Create the masala powder. In a dry pan over low-medium heat, roast the peanuts until they are aromatic and lightly browned. Transfer to a plate. In the same pan, toast the sesame seeds until they start to pop, then add the desiccated coconut and toast for another 30-40 seconds until golden. Let all roasted ingredients cool completely, then grind them into a fine powder in a blender or spice grinder.
Shallow fry the brinjals. Drain the brinjals from the salted water and pat them completely dry with a kitchen towel. Heat 2 tbsp of oil in a wide, heavy-bottomed pan over medium heat. Carefully place the brinjals in the pan, ensuring not to overcrowd it. Fry for 5-7 minutes, turning occasionally, until they are lightly browned on all sides and about 70% cooked. Remove from the pan and set aside.

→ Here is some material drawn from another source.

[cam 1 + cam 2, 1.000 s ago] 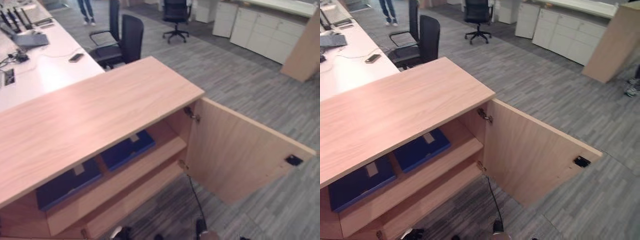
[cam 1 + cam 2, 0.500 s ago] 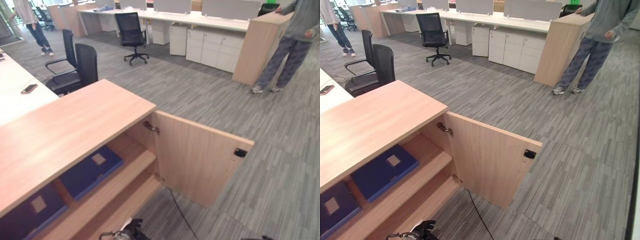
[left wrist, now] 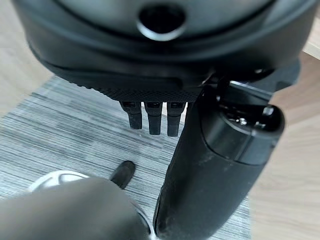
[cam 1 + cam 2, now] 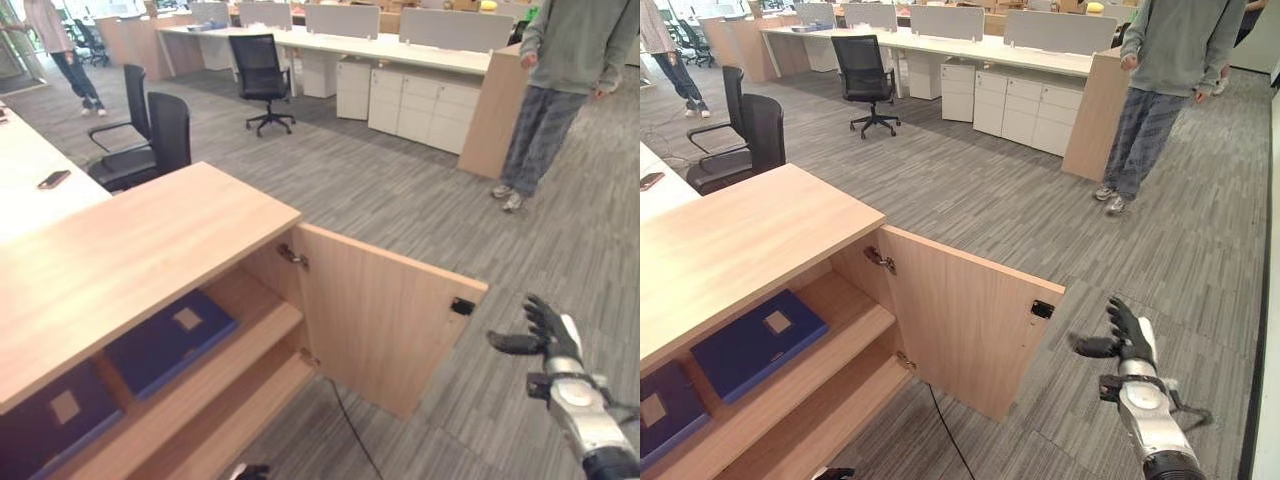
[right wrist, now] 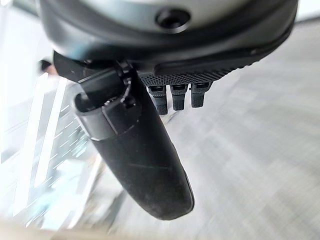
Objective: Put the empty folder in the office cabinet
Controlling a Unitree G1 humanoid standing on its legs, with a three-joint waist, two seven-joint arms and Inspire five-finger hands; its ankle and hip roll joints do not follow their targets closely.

Build the gravy base. In the same pan, add the remaining 3 tbsp of oil. Once hot, add the cumin seeds and let them splutter. Add the finely chopped onions and sauté for 6-8 minutes until they turn soft and golden brown. Add the ginger-garlic paste and cook for another minute until the raw aroma disappears.
Cook the masala. Pour in the tomato puree and cook for 5-6 minutes, stirring frequently, until the mixture thickens and you see oil separating at the edges. Add the turmeric powder, red chili powder, and coriander powder. Stir and cook for one minute until the spices are fragrant.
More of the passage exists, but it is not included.